Importing Data

The Create Table UI provides a simple way to upload small files into Databricks to get started.

Tip

We recommend using Databricks File System - DBFS instead of the Create Table UI to load your data into Databricks in a production manner. You can use a wide variety of Spark Data Sources to import data directly in your notebooks.

Uploading Data

If you have a small file on your local machine that you wish to analyze with Databricks you need to upload it to Databricks File System - DBFS in The FileStore. To do so,

  1. Click Data to open the data panel. Then click the Add Table Icon at the top of the Tables panel.
../_images/data-import-link.png
  1. Upload your file either by dragging it to the dropzone or clicking on dropzone and choosing your files
  2. After upload you will see a path displayed. You can use this path in a notebook to read data into your cluster (see below). This path will be something like /FileStore/tables/2esy8tnj1455052720017/.
../_images/data-import-files.png

Loading Data

You can read your raw data into Spark directly. For example, if you uploaded a CSV, you can read your data using one of these examples.

Tip

For easier access, we recommend that you create a table from your uploaded data by clicking Preview Table. See the documentation on Databases and Tables for more information.

Scala:

val sparkDF = sqlContext.read.format("csv").load("/FileStore/tables/2esy8tnj1455052720017/")

Python:

sparkDF = sqlContext.read.format("csv").load("/FileStore/tables/2esy8tnj1455052720017/")

R:

sparkDF <- read.df(sqlContext, source = "csv", path = "/FileStore/tables/2esy8tnj1455052720017/")

Scala RDD:

val rdd = sc.textFile("/FileStore/tables/2esy8tnj1455052720017/")

Python RDD:

rdd = sc.textFile("/FileStore/tables/2esy8tnj1455052720017/")

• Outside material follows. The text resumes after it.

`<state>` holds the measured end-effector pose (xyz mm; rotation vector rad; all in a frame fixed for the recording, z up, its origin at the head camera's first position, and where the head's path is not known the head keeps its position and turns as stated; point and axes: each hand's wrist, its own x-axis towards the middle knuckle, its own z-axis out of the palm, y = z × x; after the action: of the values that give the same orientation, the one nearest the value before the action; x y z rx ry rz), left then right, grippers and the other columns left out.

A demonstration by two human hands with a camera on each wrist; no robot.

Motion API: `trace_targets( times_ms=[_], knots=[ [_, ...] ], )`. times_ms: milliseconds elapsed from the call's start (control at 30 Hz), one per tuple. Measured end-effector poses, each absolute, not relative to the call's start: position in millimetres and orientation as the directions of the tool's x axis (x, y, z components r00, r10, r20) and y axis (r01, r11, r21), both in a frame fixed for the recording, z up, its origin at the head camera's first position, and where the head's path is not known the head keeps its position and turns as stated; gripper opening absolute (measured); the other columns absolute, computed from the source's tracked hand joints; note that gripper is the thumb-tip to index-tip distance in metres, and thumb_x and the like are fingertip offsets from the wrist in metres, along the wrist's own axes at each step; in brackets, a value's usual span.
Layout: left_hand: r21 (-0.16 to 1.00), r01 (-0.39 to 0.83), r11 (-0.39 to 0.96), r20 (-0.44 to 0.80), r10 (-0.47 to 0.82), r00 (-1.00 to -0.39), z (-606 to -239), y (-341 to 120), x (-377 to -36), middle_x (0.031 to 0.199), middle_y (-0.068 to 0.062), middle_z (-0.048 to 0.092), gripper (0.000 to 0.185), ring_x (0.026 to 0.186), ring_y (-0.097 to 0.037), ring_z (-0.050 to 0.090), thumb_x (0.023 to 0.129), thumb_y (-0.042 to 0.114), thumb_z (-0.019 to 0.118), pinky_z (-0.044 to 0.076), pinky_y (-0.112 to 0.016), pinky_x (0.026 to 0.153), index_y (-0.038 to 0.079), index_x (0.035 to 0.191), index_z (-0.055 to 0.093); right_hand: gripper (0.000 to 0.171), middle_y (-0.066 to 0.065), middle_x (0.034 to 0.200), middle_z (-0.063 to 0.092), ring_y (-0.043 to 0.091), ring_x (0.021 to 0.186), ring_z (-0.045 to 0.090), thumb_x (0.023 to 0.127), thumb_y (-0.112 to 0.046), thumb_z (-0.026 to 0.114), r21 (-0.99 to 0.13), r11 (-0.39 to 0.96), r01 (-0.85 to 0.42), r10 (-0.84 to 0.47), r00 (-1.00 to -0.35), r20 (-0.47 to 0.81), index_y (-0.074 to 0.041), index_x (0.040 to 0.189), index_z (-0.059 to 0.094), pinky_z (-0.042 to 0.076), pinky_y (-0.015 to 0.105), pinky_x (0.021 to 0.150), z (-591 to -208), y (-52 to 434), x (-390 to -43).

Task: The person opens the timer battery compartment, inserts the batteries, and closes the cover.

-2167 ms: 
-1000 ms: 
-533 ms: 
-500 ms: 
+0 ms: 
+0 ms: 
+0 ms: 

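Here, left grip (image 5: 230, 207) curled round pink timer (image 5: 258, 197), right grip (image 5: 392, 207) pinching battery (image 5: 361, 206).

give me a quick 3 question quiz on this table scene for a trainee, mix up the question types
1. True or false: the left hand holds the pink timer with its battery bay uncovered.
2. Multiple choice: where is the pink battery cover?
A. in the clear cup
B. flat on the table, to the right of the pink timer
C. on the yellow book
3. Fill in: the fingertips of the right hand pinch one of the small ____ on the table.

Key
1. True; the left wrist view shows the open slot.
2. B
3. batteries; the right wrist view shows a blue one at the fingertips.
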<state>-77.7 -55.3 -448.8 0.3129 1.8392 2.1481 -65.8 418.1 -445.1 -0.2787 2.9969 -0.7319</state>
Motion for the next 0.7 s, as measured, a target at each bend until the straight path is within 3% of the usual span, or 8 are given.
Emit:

If the data is small enough, you can also load this data directly onto the driver node. For example:

Python:

pandas_df = pd.read_csv("/dbfs/FileStore/tables/2esy8tnj1455052720017/part_001-86465.tsv", header=True)

R:

df = read.csv("/dbfs/FileStore/tables/2esy8tnj1455052720017/part_001-86465.tsv", header = TRUE)

Editing Data

You cannot edit data directly within Databricks but you can overwrite the data file using Databricks File System - DBFS via Databricks Utilities - dbutils.

Deleting Data

You can use the following Databricks File System - DBFS command to delete the data.

Warning

Deleting data cannot be undone.

dbutils.fs.rm("dbfs:/FileStore/tables/2esy8tnj1455052720017/", true)